Under any other circumstance, I would’ve assumed Cissy’d been lobotomized.
But, for now, I was grateful.
Mother wasn’t nearly so quiet on the drive to the restaurant. I filled her in on the bare essentials of what I’d done: tracking down Julie and Jim Bob to the Motel 6 and accidentally getting doused with my own pepper spray. She didn’t need to know that I thought Jim Bob was a cold-blooded killer. Since she saw for herself that I was shaken up, but alive, it opened the door for a genteel drubbing.
“You should’ve had Mr. Malone accompany you, at the very least. What in heaven’s name were you thinking, going after those two alone?”
“Mo-ther.” I dragged the word out into two long syllables.
“You must take after your uncle Darwin on your father’s side, because the Blevins certainly don’t have any crazy people in our attics.”
Ouch.
“You should’ve known better,” she clucked. “I should ground you for a month.”
“You can’t ground me. I don’t even live at home.”
“Watch me.”
I sighed and stared out the window of the Lexus, wishing she would cease and desist, but there was little hope of that.

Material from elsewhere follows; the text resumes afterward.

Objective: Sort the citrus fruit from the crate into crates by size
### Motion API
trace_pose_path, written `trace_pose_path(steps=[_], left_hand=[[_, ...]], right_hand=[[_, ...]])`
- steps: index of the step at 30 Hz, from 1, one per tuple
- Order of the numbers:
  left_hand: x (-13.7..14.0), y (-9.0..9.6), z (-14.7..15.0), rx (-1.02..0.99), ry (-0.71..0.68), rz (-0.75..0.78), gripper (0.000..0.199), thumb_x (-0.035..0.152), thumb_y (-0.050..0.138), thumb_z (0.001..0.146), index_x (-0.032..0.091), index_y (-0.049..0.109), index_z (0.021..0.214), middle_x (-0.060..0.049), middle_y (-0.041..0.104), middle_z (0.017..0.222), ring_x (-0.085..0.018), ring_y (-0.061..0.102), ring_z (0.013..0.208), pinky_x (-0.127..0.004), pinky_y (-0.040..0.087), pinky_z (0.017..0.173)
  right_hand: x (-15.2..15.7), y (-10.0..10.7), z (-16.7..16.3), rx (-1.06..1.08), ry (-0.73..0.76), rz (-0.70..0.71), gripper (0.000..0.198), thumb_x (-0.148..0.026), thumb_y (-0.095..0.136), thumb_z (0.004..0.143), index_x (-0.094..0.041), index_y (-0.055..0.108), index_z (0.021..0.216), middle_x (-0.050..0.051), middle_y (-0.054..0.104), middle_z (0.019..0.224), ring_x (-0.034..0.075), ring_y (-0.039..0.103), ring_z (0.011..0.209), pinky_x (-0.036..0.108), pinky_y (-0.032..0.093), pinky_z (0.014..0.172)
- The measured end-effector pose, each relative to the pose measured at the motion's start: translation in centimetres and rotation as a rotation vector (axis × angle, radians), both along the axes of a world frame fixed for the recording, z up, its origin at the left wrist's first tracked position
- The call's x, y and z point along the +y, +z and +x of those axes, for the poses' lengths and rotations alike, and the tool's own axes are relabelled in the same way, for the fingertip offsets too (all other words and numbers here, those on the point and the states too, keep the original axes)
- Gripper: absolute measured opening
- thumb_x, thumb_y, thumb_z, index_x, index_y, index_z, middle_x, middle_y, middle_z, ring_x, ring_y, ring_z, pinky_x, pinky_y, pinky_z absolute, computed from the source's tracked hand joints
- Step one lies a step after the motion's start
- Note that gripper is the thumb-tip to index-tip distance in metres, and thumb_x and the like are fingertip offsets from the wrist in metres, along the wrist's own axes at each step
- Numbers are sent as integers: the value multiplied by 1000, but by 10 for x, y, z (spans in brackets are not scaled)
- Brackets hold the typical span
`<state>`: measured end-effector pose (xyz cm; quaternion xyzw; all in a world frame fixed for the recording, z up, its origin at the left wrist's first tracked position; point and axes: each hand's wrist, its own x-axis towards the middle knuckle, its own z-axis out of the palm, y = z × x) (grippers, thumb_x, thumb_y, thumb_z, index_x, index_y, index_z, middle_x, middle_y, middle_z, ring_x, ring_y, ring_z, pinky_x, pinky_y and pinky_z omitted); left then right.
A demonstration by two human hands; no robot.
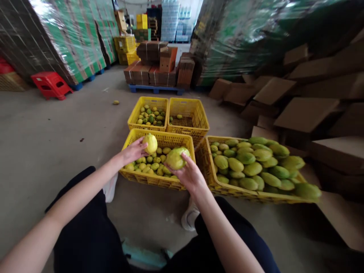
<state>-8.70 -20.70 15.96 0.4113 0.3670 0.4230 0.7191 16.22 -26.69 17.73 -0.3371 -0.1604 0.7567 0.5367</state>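
Observation:
My left hand (135, 152) is closed on a yellow lemon (150, 144), held up above the near left crate. In my right hand (190, 172) is a larger, greener lemon (176, 158), gripped between thumb and fingers over the same crate. That yellow plastic crate (155, 181) stands between my feet, with many yellow and yellow-green lemons (155, 166) inside. To the right, another yellow crate (209, 167) is heaped with green and yellow lemons (253, 168). My fingers partly cover both held fruits.
Behind stand two more yellow crates, one with mixed lemons (150, 115), the other (200, 110) with a couple at its left. Cardboard boxes (307, 113) pile up on the right. A blue pallet (156, 90) bears bundled cartons. A red stool (52, 84) stands left; one lemon (116, 102) lies on the floor.

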Motion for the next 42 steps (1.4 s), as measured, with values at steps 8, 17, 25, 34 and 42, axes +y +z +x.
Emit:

Whatever she doled out, I had to take. She’d ridden to my rescue again, extricating me from a bind tighter than Grandmother’s girdle. Not only had she taken care of my Jeep with a phone call to the mechanic who babied her Lexus—rather than AAA—but she’d brought me clothes from her own closet. The very back of her closet, I should say. I had on the navy blue short-sleeved silk sweat suit that I’d given her last Christmas, one she’d never worn. On my feet, a pair of her Ralph Lauren sneakers that were also brand new and half a size too small.
But I was hardly in a position to gripe. My wet clothes and shoes were rolled up and stowed i
n a plastic Motel 6 laundry bag in the trunk. My mother insisted on taking them to the dry cleaners for decontamination once I’d mentioned the pepper spray.
Before she’d let me into her car, she’d made me call Brian and relay the story to him via my cell phone. I felt like I’d been punished twice already.
“I told you to stay out of this from the beginning, didn’t I?” She rubbed it in, her usually smooth drawl crisp around the edges. “Instead, you had to stick your nose where it didn’t belong, and you nearly got yourself killed because of it.”
“It was only pepper spray, Mother.”
“Well, it didn’t do a thing for your appearance. You look like something that Houston dentist ran over three times in her Mercedes.”
“Thanks for the compliment.”
I’d removed my contacts and added some eye drops before I’d donned my glasses, and my skin wasn’t so red anymore. Whatever adverse effects I’d had from the chemicals had worn off, although the bad taste in my mouth remained. But it had little to do with the spray I’d swallowed.
Much as I hated to admit it, Cissy was right.
I’d screwed up.
I only hoped I hadn’t done too much damage. I knew Jim Bob had enough money to disappear for parts unknown with his paramour, never to be heard from again. Was it too late to call his prayer line and put in a bid against that happening?
I guess I’d know soon enough if Julie had fled Dallas with him, since Jugs was fast approaching. I could already spot the huge billboard that towered over the Villa Mesa parking lot.
It wasn’t yet ten o’clock, but at least one blue-and-white was already parked at the front of the building. Malone’s blood-red Acura was there, too, and a dark sedan I didn’t recognize.
Since it looked like the gang was all there, I asked Mother to slip the Lexus into a spot near the entrance.
She made a noise as she turned off the ignition. “Oh, pish, I nearly forgot.”
“Forgot what?” I’d unhooked my seatbelt but remained in the seat.
“You asked me to dig into the Mothers Against Pornography, so that’s what I did.”
I sighed, about to tell her it didn’t matter anymore, when she reached across me for the glove box, popped it open, and retrieved a black plastic box.